L'odeur des pommes, Mark Behr


Soyons honnête, je n'étais pas franchement emballée à l'idée de me lancer dans L'Odeur des pommes, craignant le mélo sirupeux du genre l'apartheid c'est mal. Mais en fait, c'est beaucoup mieux que ça.

Les Erasmus vivent au Cap (décidément, après Deon Meyer, ça n'arrête pas), au début des années 1970, et apparaissent comme un vrai modèle de l'écoeurante société d'apartheid. Le père est le plus jeune général de l'armée sud-africaine ; la mère, ancienne chanteuse d'opéra, rayonne encore d'une beauté stupéfiante ; la jeune fille de la maison suit la trace de ses brillants parents, tout comme son petit frère, le narrateur étonné et naïf de cette histoire.

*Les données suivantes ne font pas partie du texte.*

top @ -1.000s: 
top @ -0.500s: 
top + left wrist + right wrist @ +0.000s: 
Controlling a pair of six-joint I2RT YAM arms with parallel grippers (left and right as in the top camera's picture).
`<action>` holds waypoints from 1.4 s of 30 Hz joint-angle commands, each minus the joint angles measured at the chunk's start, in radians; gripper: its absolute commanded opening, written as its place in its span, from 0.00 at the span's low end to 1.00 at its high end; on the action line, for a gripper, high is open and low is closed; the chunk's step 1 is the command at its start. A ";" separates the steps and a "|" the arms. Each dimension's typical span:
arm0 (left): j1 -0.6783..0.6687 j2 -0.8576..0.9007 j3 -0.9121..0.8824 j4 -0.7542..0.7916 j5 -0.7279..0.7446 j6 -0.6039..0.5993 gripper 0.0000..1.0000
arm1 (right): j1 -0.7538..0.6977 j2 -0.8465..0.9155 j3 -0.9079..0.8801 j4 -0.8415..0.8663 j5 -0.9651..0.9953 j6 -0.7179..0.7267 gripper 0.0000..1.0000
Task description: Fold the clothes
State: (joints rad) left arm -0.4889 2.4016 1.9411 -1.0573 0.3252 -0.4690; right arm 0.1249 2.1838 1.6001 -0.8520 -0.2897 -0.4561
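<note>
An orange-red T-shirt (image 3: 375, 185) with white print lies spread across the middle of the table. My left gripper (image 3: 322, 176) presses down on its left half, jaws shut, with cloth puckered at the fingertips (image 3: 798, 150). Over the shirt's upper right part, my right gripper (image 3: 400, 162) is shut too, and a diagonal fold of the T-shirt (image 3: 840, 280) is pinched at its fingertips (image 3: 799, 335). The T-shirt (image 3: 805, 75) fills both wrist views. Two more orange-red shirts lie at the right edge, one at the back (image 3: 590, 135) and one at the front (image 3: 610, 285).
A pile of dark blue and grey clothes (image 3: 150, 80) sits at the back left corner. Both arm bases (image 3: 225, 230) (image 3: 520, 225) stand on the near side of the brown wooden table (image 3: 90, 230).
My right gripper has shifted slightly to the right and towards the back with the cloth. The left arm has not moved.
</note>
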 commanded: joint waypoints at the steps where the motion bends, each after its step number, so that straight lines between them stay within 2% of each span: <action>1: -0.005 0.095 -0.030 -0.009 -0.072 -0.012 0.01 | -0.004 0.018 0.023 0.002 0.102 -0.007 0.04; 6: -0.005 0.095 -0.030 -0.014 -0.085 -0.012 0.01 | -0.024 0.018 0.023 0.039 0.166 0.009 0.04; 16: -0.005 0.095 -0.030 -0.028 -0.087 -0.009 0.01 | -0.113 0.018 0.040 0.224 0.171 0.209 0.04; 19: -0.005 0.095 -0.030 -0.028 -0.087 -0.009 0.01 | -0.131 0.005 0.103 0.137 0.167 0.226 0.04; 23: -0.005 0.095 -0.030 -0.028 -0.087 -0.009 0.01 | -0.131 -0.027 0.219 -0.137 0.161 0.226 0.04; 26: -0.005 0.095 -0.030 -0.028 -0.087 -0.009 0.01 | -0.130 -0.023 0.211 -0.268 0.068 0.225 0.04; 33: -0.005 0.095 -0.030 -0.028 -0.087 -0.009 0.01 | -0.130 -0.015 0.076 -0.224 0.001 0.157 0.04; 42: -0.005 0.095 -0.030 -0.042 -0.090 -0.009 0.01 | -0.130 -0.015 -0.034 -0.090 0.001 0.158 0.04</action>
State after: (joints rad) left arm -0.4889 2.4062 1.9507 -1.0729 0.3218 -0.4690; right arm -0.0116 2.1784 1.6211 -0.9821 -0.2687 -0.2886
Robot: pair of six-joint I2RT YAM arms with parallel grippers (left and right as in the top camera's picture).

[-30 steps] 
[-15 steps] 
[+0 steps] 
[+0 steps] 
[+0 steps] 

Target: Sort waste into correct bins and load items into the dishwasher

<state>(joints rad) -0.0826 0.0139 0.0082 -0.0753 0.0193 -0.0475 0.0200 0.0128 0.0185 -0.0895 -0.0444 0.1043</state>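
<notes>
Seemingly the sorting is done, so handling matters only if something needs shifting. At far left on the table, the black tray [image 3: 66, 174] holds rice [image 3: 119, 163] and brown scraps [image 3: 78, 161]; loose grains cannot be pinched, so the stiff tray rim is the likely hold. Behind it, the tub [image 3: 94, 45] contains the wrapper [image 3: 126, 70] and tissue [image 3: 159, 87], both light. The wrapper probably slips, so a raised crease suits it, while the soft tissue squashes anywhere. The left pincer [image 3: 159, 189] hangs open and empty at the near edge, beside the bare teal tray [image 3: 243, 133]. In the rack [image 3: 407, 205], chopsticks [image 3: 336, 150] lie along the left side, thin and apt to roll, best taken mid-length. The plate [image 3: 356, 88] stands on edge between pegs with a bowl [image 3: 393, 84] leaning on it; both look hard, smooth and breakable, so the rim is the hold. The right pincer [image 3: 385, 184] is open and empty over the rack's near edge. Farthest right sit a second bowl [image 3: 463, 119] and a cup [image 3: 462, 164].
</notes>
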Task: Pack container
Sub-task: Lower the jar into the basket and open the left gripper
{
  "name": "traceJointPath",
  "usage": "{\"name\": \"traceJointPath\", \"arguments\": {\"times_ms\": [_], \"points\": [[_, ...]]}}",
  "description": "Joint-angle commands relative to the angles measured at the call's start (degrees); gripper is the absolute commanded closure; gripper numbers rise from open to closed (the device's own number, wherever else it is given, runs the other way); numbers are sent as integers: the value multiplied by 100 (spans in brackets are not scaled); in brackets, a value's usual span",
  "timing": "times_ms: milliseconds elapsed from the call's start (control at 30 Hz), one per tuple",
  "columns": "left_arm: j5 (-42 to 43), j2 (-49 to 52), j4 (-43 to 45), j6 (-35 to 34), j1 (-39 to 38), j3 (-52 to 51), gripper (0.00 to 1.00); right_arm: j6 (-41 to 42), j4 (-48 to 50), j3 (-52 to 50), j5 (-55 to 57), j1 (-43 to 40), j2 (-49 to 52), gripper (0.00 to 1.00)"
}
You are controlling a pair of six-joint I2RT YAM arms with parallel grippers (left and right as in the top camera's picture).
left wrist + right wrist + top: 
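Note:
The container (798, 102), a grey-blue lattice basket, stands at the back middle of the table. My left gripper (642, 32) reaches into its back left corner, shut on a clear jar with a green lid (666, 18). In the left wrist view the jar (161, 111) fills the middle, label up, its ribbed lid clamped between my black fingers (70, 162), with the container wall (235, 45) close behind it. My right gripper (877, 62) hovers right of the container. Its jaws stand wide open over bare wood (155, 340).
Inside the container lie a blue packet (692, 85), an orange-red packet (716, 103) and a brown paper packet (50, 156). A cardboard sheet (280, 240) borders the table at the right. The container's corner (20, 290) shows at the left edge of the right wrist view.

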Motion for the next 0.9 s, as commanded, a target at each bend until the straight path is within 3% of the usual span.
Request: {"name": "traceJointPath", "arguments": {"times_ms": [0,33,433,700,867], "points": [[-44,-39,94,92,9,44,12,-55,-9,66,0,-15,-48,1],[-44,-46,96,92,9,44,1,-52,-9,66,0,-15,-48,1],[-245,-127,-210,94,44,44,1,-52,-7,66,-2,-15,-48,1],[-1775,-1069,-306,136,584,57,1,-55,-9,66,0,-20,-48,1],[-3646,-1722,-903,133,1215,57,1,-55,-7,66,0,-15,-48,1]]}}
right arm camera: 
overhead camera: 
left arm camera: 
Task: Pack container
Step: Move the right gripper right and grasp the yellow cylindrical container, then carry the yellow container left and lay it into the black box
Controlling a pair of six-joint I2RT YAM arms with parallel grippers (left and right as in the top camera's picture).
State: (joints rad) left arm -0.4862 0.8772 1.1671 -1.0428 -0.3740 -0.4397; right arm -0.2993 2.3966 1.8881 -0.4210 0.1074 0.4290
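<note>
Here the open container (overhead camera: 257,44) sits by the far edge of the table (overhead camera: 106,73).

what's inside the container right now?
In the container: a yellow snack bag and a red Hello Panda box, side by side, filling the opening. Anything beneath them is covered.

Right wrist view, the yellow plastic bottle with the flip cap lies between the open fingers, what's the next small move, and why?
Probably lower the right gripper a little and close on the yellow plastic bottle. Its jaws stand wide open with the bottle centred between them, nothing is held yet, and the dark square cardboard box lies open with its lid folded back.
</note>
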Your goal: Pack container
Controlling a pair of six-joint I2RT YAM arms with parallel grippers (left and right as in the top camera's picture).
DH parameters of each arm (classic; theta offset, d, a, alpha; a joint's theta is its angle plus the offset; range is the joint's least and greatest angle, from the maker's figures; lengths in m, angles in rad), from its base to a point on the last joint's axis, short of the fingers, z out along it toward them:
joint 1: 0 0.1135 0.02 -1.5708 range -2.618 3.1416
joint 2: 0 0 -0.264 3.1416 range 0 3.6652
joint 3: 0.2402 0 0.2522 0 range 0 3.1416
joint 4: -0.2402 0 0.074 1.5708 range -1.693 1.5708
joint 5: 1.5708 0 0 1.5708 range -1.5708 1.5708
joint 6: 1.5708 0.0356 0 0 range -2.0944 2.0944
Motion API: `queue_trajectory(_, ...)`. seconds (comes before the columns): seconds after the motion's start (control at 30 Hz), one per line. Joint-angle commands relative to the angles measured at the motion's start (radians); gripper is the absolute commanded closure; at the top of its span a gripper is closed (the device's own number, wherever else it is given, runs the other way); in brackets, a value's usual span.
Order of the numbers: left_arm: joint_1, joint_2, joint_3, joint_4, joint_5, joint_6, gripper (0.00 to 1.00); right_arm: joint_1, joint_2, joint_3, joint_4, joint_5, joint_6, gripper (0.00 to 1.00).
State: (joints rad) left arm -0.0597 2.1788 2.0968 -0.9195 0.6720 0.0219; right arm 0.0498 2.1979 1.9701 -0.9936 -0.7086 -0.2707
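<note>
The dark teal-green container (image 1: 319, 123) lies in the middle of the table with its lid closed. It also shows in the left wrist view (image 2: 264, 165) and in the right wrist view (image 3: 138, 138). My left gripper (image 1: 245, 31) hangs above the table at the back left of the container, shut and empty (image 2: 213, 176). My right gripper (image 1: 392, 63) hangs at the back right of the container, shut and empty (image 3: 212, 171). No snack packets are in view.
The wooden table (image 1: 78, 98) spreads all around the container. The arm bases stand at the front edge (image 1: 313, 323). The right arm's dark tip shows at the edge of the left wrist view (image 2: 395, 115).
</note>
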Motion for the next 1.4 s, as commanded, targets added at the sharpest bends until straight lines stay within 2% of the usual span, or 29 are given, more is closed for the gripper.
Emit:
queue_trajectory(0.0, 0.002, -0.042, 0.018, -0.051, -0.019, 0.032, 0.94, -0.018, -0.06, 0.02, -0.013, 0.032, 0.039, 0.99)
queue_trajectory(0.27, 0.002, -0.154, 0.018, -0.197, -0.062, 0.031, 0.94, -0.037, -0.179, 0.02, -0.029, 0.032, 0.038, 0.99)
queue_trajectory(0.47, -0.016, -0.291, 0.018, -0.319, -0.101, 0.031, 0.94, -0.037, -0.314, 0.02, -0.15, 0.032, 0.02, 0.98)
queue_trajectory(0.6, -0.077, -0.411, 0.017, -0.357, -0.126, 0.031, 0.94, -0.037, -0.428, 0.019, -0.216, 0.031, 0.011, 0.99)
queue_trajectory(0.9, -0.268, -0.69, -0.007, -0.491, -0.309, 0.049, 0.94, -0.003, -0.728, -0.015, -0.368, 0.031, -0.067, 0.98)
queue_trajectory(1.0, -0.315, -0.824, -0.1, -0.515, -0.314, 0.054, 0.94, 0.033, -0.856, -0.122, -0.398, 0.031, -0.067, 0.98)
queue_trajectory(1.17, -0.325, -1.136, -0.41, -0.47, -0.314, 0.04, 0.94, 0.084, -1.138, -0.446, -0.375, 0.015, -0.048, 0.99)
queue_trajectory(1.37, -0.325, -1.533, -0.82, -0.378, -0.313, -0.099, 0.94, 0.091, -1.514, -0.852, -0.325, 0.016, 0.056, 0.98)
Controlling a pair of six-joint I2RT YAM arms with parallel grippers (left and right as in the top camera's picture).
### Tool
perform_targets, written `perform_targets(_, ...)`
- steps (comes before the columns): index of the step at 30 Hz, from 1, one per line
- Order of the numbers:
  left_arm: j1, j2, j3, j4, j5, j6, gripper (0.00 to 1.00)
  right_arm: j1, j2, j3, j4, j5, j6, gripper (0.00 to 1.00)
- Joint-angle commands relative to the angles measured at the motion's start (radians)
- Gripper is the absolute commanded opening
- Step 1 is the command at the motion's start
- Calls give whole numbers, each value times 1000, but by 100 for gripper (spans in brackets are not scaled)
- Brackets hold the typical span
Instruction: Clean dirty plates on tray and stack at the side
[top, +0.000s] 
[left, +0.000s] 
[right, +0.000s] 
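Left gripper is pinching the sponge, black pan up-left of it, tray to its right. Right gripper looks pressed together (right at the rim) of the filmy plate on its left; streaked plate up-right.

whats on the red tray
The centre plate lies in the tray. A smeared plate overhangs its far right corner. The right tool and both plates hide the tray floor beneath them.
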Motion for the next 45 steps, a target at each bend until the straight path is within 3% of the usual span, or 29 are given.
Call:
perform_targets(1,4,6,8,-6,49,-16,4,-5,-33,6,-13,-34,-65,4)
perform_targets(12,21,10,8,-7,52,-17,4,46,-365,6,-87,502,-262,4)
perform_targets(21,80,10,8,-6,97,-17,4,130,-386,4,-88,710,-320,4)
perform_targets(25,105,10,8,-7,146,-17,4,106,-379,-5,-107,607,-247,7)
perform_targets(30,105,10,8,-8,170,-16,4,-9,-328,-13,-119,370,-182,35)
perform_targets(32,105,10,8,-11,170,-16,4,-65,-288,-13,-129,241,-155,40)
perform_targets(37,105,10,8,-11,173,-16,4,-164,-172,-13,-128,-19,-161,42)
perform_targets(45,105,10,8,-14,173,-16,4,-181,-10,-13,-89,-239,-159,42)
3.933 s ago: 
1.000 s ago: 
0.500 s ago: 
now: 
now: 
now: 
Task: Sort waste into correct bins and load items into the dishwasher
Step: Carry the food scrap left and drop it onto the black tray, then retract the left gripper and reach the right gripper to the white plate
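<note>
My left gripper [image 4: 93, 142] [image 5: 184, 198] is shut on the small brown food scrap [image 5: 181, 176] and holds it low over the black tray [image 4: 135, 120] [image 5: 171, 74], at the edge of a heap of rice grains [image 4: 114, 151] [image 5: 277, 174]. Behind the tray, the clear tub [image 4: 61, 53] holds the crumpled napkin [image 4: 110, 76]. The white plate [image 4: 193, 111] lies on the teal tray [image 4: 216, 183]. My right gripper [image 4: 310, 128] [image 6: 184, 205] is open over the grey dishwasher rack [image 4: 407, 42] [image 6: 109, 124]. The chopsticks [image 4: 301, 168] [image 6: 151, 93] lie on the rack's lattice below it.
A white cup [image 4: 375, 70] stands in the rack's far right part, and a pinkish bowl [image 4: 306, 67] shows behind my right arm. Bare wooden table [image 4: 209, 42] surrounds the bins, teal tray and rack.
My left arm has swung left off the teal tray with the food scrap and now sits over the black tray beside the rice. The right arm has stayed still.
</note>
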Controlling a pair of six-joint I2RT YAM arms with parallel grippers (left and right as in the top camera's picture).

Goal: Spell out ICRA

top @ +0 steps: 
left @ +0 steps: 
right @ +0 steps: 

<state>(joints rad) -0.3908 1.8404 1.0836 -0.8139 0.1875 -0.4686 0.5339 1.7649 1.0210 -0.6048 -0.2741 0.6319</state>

"Pendant que je suis dans mon bain chaud à examiner les croûtes sur mes genoux, je repense à tout ce qui s'est passé au cours de ces derniers jours. Tout a changé depuis que le général est arrivé chez nous. Rien n'est plus pareil".

Le père reçoit souvent des officiers étrangers, qui séjournent chez eux de façon anonyme. L'arrivée du général chilien perturbe l'équilibre familial apparemment solide, et agit comme un révélateur des tensions d'un système encore loin de chuter (on est trois ans avant les émeutes de Soweto) mais qui vit ses derniers feux. Plus subtil qu'il n'y paraît, L'odeur des pommes, qui est en même temps un roman de la nostalgie de l'enfance et du passage à l'âge adulte, déploie une richesse étonnante de thèmes, depuis l'ambiguïté des relations père-fils (si le thème vous plaît, n'hésitez pas à lire le sublime Sukkwann Island), jusqu'à la complexité des relations maître-serviteur dans un système de relations de domination (les "bons" maîtres rappellent un peu les personnages de Ceux de July), en passant par l'affirmation de soi, avec le très joli personnage de la grande sœur, par l'étude fine des relations de couple, et la dénonciation d'un régime inique (l'agression sauvage du petit garçon de la bonne), avec une écriture sensible, qui suggère sans "surligner" ce qu'on est censé comprendre.

Finalement conquise donc, par ce roman, dont il me tarde de lire le second volet, Les Rois du Paradis.